I stride back over to him and stamp downwards, with the slightest touch of angle, scraping my foot along his pinned ankle and achilles tendon and he howls again at the sliding, twisting, movement this has caused. He can consider that as payback for the couple of nasty bruises that I’ve got in my nether-regions.
It’s unnervingly quiet from the other room and I wonder what’s happened to Jack.
“Let’s have a little chat,” I rasp at the brute, chambering a fresh round and pointing the muzzle of my weapon at his sweating forehead...
“Fattyú...,” he spits unhelpfully.
This is useless. He probably can’t, or won’t, speak English to me.
“He called you a bastard.”
The voice startles me, and I swing my attention and gun to the doorway where I find myself looking straight down the barrel of Jack’s similarly readied weapon. His face is covered in blood, as is the top of his jacket. “Glad you could drop by,” I grunt.
He scans the carnage. “This is a f*cking mess,” he observes candidly as he pushes himself up from the doorframe he’s leaning against and heads behind the table to check on the short guy.
“He’s dead,” I report.
There’s a slick, soft, plopping sound and Jack reappears from behind the table with my switchblade. “So it seems,” he says, using the tabletop to press the blade back into the hilt. “Yours, I presume,” he says, tossing the sheathed knife across to me.
I catch it with my free hand. “You okay?” I ask.

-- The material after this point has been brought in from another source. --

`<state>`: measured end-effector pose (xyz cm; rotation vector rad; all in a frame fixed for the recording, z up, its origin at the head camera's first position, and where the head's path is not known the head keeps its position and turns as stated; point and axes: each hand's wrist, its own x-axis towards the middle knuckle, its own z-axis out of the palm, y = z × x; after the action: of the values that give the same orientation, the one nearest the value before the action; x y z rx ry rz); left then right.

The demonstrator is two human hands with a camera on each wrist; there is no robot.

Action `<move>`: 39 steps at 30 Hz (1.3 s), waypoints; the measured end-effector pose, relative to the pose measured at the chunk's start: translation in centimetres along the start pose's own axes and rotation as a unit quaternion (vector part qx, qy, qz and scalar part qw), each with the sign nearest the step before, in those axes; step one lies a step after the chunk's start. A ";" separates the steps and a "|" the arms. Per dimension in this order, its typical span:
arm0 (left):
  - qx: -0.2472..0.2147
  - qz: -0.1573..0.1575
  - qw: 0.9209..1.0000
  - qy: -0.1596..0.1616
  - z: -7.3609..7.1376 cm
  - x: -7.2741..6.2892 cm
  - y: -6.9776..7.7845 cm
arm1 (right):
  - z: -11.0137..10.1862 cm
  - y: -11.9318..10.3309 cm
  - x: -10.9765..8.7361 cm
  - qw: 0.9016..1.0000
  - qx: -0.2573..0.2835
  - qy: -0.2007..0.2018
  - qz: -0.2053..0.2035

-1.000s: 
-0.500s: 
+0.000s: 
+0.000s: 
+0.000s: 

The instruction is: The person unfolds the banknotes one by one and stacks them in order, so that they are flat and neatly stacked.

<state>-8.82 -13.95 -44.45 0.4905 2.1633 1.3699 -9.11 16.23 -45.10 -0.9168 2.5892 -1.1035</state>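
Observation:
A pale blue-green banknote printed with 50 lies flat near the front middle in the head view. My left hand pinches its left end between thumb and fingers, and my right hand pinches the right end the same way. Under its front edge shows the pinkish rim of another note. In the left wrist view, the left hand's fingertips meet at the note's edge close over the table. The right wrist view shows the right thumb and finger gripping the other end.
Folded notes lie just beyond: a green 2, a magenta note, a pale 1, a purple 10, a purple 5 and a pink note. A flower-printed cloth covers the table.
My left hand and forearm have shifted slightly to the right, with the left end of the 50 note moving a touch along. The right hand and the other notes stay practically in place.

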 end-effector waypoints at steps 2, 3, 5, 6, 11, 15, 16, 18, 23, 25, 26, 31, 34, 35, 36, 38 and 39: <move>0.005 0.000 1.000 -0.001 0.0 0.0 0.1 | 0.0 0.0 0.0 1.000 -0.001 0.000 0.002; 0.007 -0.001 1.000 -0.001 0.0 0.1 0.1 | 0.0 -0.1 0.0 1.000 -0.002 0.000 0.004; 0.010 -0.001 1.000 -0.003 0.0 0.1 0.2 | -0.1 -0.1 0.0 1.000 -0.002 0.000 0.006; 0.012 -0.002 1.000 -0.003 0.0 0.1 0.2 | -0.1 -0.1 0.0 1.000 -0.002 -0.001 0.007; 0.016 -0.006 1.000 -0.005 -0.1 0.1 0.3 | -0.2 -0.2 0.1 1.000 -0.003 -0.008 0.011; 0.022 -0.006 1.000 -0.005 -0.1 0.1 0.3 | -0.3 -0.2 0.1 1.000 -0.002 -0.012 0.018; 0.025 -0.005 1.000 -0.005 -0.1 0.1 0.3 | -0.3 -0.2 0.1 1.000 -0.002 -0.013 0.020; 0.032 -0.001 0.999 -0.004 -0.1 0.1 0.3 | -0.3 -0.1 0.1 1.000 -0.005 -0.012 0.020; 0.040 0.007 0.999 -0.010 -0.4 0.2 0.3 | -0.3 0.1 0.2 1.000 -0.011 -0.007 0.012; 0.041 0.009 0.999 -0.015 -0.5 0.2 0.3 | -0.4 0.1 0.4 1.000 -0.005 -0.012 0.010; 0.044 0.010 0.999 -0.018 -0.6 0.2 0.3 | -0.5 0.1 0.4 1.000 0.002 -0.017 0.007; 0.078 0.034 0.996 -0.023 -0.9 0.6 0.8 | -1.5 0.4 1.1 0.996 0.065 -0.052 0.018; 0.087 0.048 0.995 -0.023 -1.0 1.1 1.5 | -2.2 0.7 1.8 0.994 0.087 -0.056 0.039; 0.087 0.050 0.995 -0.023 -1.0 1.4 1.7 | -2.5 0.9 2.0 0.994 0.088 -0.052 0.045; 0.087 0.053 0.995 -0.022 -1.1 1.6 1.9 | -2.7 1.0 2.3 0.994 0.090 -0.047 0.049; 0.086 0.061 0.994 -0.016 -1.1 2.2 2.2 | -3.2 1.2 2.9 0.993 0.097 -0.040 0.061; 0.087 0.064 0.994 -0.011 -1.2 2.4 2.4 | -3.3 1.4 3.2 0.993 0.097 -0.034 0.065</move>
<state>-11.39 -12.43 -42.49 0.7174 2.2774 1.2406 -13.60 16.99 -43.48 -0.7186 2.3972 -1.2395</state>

“Just shaken up,” he says. “I’ll be as right as rain in a few minutes.” He approaches. “Let me take over here.” He bends toward the stricken Hungarian. “Sikand, mikor jön haza?” he demands menacingly. “When will Sikand come back?” He grabs the man’s head, jerks it sideways, and presses his Browning’s muzzle into the proffered cheek.
“I’m fine too,” I say. “Thanks for asking.”
He glances at me. His eyes sparkle, betraying that he’s amused by my comment, but his expression remains fixed, grim, aggressive...
“Sikand, mikor jön haza?” he repeats forcefully.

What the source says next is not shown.